§ **WHAT TO DO**: An unaltered copy of the listing below is required.

......

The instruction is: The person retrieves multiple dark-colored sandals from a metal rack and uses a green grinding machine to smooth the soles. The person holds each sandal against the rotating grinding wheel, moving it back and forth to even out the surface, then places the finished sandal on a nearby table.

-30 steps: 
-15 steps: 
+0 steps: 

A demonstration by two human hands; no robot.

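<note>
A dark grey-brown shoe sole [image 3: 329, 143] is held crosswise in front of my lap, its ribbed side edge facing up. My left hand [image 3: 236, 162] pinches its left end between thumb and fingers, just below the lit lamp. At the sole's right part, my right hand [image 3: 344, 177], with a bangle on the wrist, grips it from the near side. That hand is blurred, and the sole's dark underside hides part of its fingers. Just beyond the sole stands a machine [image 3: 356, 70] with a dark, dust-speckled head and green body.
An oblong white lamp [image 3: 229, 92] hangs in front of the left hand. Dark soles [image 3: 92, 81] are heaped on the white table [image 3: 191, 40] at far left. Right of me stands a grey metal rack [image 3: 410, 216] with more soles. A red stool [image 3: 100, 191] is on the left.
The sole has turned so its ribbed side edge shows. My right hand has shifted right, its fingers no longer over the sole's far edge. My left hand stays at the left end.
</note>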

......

§ **YOUR RESPONSE**:
The instruction is: The person retrieves multiple dark-colored sandals from a metal rack and uses a green grinding machine to smooth the soles. The person holds each sandal against the rotating grinding wheel, moving it back and forth to even out the surface, then places the finished sandal on a nearby table.

-30 steps: 
-15 steps: 
+0 steps: 

A demonstration by two human hands; no robot.

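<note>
A dark grey-brown shoe sole [image 3: 329, 143] is held crosswise in front of my lap, its ribbed side edge facing up. My left hand [image 3: 236, 162] pinches its left end between thumb and fingers, just below the lit lamp. At the sole's right part, my right hand [image 3: 344, 177], with a bangle on the wrist, grips it from the near side. That hand is blurred, and the sole's dark underside hides part of its fingers. Just beyond the sole stands a machine [image 3: 356, 70] with a dark, dust-speckled head and green body.
An oblong white lamp [image 3: 229, 92] hangs in front of the left hand. Dark soles [image 3: 92, 81] are heaped on the white table [image 3: 191, 40] at far left. Right of me stands a grey metal rack [image 3: 410, 216] with more soles. A red stool [image 3: 100, 191] is on the left.
The sole has turned so its ribbed side edge shows. My right hand has shifted right, its fingers no longer over the sole's far edge. My left hand stays at the left end.
</note>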

Work on the answer is now done.